Once the transcription has been performed, it can be presented to the author for approval. An electronic signature can then be added automatically and the transcribed document can be disseminated electronically. Both voice file and transcribed document can then be held on the system indefinitely.
In the past, outsourced transcription has had some bad press but it is ubiquitous in the US – the industry is estimated to be worth over $10 billion per year. In the UK well-qualified, capable medical secretarial expertise is becoming more costly and harder to find.
The key has to be quality and, if a transcription services company that provides proven quality can be allied with DD and sound workflow management, then cost savings can be up to 50%. Even though competent Medical Secretaries will always be needed, outsourcing offers the advantage that transcription deadlines can be met even when volumes are peakingor in times of staff sickness or holiday periods.
India is currently the major supplier of outsourced MT services and the competence and ongoing training of MT staff there is recognised by the industry as being of paramount importance.
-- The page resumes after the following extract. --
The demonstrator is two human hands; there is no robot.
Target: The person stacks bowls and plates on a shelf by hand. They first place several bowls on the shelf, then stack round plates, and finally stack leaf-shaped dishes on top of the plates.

No recommendation can be made without taking account of the individual’s needs. If the environment allows, VR can work well, but the author must accept that it may take some time before they are able to use the technology and that the initial learning curve might be quite steep. Also, VR can be a relatively expensive solution with a comparatively large up front cost.
DD and MT should be used together for best results and need a sound workflow management process to realise greatest benefit. Outsourced transcription can offer enormous cost savings but clinicians will always need secretaries and they will remain part of the transcription process, if only to check the quality of what is received from the outsourced service provider.